### Task
When you reproduce the data, keep every word exactly as it stands and leave the pictures out.

### Source data
***

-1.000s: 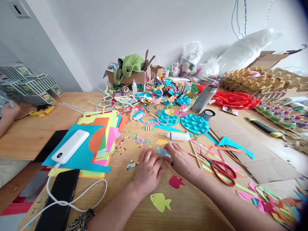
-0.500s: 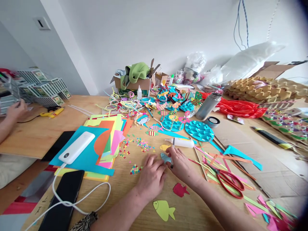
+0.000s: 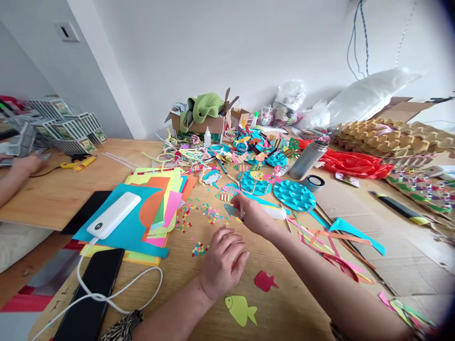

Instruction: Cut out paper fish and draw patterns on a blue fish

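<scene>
My right hand [image 3: 256,215] is closed around a slim dark pen [image 3: 242,210]. Its fingers reach over a grey-blue paper fish [image 3: 231,210], just below a striped paper fish [image 3: 225,197]; whether they pinch it too is hidden. My left hand [image 3: 224,260] hovers or rests over the wood, fingers loosely bent with the thumb apart, holding nothing. Nearer to me lie a red paper fish [image 3: 265,281] and a yellow-green paper fish [image 3: 241,309]. A white glue bottle [image 3: 275,212] lies partly behind my right hand, and tiny paper confetti [image 3: 200,249] is beside my left.
Coloured paper sheets [image 3: 156,189] carry a white power bank [image 3: 113,215], its cable [image 3: 159,289] looping over a black phone [image 3: 88,296]. Red scissors [image 3: 343,265] lie among paper strips at right. A steel flask [image 3: 308,160] stands behind. A co-worker's hand [image 3: 28,164] is far left.
My right hand has moved away from me with the pen, and the grey-blue fish has shifted up towards the striped fish. My left hand has come off the fish, slightly nearer me.
</scene>
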The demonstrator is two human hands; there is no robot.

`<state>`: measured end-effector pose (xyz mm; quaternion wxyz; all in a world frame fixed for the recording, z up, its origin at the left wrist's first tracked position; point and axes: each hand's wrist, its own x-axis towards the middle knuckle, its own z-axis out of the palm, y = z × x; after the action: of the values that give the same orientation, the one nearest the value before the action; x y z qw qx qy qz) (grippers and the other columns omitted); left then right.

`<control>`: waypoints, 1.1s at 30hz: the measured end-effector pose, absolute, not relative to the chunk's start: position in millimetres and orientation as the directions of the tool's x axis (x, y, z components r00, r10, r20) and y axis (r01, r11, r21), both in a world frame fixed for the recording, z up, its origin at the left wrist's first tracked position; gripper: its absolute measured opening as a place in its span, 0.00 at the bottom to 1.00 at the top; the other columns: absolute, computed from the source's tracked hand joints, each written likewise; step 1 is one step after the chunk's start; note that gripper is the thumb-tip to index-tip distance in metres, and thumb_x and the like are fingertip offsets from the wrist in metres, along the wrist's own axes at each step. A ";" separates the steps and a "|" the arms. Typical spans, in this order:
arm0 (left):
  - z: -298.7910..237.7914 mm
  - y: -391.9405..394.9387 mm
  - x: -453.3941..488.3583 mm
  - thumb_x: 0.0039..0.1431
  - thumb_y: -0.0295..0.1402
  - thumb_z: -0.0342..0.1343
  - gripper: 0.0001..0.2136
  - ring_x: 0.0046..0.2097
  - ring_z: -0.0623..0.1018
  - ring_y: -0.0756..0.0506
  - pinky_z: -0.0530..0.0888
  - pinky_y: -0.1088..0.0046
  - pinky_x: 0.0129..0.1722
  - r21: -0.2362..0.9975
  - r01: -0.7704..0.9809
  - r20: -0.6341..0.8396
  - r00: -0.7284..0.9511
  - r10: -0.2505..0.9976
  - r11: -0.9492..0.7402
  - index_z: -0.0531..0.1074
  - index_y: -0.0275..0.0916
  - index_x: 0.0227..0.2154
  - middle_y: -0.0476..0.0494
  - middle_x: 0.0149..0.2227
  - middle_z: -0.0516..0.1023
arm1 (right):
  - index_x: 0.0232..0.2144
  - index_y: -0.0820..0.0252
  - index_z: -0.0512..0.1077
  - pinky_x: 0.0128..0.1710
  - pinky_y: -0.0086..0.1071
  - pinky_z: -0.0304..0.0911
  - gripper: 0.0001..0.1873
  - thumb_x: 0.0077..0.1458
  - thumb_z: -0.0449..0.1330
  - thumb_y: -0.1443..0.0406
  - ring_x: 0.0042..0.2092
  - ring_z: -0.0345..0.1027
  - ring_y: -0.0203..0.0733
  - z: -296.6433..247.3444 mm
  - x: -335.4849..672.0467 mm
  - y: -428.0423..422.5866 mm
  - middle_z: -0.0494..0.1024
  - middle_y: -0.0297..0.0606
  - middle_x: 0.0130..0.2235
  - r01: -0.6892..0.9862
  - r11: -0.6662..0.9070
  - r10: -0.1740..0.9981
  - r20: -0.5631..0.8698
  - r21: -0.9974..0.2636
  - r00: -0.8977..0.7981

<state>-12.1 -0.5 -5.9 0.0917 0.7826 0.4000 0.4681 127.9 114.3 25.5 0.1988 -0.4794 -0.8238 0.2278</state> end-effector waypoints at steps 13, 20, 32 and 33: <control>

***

### Solution for this task
-1.000s: 
-0.500s: 
+0.000s: 

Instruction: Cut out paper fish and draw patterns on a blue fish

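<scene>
My right hand [image 3: 256,215] is closed around a slim dark pen [image 3: 242,210]. Its fingers reach over a grey-blue paper fish [image 3: 231,210], just below a striped paper fish [image 3: 225,197]; whether they pinch it too is hidden. My left hand [image 3: 224,260] hovers or rests over the wood, fingers loosely bent with the thumb apart, holding nothing. Nearer to me lie a red paper fish [image 3: 265,281] and a yellow-green paper fish [image 3: 241,309]. A white glue bottle [image 3: 275,212] lies partly behind my right hand, and tiny paper confetti [image 3: 200,249] is beside my left.
Coloured paper sheets [image 3: 156,189] carry a white power bank [image 3: 113,215], its cable [image 3: 159,289] looping over a black phone [image 3: 88,296]. Red scissors [image 3: 343,265] lie among paper strips at right. A steel flask [image 3: 308,160] stands behind. A co-worker's hand [image 3: 28,164] is far left.
My right hand has moved away from me with the pen, and the grey-blue fish has shifted up towards the striped fish. My left hand has come off the fish, slightly nearer me.
</scene>
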The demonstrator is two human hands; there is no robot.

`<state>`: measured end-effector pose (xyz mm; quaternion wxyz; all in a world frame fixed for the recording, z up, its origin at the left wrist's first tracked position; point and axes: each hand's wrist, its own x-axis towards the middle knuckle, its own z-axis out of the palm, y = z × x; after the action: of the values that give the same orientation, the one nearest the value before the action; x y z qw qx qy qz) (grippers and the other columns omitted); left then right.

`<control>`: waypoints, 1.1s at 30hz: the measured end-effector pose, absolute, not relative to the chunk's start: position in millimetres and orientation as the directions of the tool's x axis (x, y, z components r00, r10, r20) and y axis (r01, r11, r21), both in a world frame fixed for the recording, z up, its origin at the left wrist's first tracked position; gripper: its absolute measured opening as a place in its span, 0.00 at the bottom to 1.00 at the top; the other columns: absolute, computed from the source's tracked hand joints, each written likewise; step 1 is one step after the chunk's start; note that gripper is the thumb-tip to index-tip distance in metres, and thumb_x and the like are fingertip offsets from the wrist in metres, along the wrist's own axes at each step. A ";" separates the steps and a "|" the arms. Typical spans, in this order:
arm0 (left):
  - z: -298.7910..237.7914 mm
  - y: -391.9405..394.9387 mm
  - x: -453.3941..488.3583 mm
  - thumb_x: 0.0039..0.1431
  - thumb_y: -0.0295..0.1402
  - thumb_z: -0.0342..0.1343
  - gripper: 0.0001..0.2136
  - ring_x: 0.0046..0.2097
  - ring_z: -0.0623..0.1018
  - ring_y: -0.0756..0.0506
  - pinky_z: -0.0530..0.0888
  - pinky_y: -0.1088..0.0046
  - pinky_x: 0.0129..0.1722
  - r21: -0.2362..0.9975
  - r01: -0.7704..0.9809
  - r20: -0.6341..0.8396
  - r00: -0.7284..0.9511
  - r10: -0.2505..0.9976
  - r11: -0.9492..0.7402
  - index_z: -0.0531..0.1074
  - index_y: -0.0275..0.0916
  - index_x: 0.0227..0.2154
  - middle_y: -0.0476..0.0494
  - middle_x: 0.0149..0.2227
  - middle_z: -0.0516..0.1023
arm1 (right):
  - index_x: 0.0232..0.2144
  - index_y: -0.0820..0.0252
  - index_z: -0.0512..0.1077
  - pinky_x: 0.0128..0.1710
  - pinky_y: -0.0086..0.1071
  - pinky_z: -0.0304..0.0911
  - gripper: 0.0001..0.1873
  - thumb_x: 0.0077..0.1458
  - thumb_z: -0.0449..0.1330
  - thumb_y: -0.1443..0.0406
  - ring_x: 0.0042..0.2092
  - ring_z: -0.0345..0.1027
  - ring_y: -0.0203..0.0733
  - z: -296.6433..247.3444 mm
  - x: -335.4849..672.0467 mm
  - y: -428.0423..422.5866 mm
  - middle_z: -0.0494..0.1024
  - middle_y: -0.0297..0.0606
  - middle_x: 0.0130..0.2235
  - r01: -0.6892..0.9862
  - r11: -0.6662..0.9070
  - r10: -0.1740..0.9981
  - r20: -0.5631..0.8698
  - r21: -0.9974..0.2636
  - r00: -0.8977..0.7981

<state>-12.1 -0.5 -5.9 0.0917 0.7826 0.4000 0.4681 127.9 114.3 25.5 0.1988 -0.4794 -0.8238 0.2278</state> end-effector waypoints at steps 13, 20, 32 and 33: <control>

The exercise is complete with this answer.